**Task description**
Please give back the listing below word for word and drop any images.

========

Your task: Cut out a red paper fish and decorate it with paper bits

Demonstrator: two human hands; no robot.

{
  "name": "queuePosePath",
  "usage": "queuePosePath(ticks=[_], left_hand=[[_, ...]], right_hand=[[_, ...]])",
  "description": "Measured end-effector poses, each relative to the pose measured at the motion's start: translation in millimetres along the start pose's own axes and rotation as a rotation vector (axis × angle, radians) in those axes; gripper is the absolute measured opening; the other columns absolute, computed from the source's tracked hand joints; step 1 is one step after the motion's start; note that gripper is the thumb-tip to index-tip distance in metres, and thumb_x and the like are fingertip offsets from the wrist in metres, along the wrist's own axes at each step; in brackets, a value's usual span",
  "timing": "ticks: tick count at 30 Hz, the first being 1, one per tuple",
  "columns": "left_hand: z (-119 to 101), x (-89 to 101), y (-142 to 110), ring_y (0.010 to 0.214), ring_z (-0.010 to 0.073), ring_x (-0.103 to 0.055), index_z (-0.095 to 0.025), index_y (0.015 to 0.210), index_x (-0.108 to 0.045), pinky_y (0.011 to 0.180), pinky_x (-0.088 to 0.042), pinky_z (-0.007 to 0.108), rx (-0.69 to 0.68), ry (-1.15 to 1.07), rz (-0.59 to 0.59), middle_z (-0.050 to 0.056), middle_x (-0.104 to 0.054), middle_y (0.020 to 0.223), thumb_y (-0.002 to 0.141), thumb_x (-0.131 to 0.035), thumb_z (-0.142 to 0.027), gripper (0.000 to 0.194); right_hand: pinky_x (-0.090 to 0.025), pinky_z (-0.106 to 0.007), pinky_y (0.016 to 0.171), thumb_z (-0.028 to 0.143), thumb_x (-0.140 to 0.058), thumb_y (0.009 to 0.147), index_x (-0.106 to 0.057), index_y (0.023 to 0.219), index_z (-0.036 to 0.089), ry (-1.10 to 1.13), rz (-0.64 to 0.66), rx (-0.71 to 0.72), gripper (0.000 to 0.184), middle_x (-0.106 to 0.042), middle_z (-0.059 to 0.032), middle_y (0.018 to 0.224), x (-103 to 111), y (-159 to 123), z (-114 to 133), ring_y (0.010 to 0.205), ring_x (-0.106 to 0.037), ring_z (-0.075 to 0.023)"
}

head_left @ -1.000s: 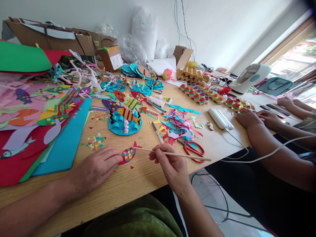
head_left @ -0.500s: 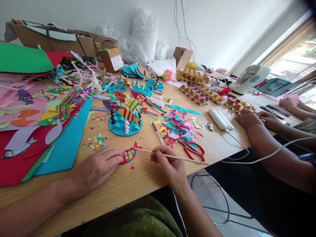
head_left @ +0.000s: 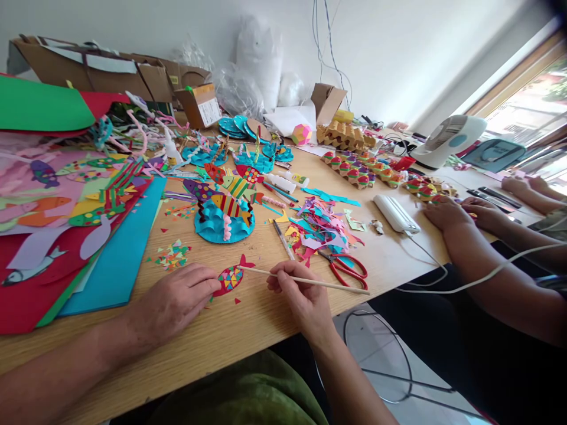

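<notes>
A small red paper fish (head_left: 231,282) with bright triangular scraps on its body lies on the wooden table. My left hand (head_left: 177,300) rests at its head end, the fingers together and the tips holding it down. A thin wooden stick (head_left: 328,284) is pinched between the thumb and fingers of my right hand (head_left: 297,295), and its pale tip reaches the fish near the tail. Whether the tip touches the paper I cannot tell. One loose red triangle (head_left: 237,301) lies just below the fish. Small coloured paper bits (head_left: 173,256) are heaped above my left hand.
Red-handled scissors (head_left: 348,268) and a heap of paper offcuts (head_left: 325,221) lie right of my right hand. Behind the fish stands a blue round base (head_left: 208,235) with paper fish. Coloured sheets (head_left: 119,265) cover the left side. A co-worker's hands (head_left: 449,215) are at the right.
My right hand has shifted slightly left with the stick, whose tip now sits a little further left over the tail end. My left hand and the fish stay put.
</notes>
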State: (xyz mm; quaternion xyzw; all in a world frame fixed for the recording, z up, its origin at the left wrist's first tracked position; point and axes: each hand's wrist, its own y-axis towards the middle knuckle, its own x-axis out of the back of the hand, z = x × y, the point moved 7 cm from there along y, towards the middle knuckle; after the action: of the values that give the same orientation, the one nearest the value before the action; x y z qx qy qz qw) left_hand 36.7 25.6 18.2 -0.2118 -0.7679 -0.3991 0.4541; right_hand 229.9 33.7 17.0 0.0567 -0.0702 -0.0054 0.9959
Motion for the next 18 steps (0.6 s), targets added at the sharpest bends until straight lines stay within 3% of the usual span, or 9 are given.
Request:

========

**Answer**
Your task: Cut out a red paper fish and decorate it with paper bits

Demonstrator: two human hands; no robot.

{
  "name": "queuePosePath",
  "usage": "queuePosePath(ticks=[_], left_hand=[[_, ...]], right_hand=[[_, ...]])",
  "description": "Measured end-effector poses, each relative to the pose measured at the motion's start: translation in millimetres along the start pose's own axes and rotation as a rotation vector (axis × angle, radians) in those axes; gripper is the absolute measured opening; the other columns absolute, computed from the source's tracked hand joints; step 1 is one step after the motion's start; note that gripper is the thumb-tip to index-tip distance in metres, and thumb_x and the like are fingertip offsets from the wrist in metres, along the wrist's own axes at each step; in brackets, a value's usual span",
  "timing": "ticks: tick count at 30 Hz, the first being 1, one per tuple",
  "columns": "left_hand: z (-119 to 101), x (-89 to 101), y (-142 to 110), ring_y (0.010 to 0.214), ring_z (-0.010 to 0.073), ring_x (-0.103 to 0.055), index_z (-0.095 to 0.025), index_y (0.015 to 0.210), index_x (-0.108 to 0.045), pinky_y (0.011 to 0.180), pinky_x (-0.088 to 0.042), pinky_z (-0.007 to 0.108), rx (-0.69 to 0.68), ry (-1.15 to 1.07), rz (-0.59 to 0.59), middle_z (-0.050 to 0.056), middle_x (-0.104 to 0.054), middle_y (0.020 to 0.223), thumb_y (-0.002 to 0.141), thumb_x (-0.131 to 0.035), thumb_z (-0.142 to 0.027), gripper (0.000 to 0.194); right_hand: pinky_x (-0.090 to 0.025), pinky_z (-0.106 to 0.007), pinky_y (0.016 to 0.171), thumb_z (-0.028 to 0.143), thumb_x (-0.140 to 0.058), thumb_y (0.009 to 0.147), index_x (-0.106 to 0.057), index_y (0.023 to 0.219), index_z (-0.036 to 0.089), ry (-1.10 to 1.13), rz (-0.64 to 0.66), rx (-0.71 to 0.72), gripper (0.000 to 0.184), middle_x (-0.106 to 0.042), middle_z (-0.059 to 0.032), middle_y (0.018 to 0.224), x (-103 to 111), y (-159 to 123), z (-114 to 133), ring_y (0.010 to 0.205), ring_x (-0.106 to 0.037), ring_z (-0.075 to 0.023)"
}

head_left @ -1.000s: 
head_left @ -0.500s: 
head_left @ +0.000s: 

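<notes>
A small red paper fish (head_left: 231,282) with bright triangular scraps on its body lies on the wooden table. My left hand (head_left: 177,300) rests at its head end, the fingers together and the tips holding it down. A thin wooden stick (head_left: 328,284) is pinched between the thumb and fingers of my right hand (head_left: 297,295), and its pale tip reaches the fish near the tail. Whether the tip touches the paper I cannot tell. One loose red triangle (head_left: 237,301) lies just below the fish. Small coloured paper bits (head_left: 173,256) are heaped above my left hand.
Red-handled scissors (head_left: 348,268) and a heap of paper offcuts (head_left: 325,221) lie right of my right hand. Behind the fish stands a blue round base (head_left: 208,235) with paper fish. Coloured sheets (head_left: 119,265) cover the left side. A co-worker's hands (head_left: 449,215) are at the right.
My right hand has shifted slightly left with the stick, whose tip now sits a little further left over the tail end. My left hand and the fish stay put.
</notes>
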State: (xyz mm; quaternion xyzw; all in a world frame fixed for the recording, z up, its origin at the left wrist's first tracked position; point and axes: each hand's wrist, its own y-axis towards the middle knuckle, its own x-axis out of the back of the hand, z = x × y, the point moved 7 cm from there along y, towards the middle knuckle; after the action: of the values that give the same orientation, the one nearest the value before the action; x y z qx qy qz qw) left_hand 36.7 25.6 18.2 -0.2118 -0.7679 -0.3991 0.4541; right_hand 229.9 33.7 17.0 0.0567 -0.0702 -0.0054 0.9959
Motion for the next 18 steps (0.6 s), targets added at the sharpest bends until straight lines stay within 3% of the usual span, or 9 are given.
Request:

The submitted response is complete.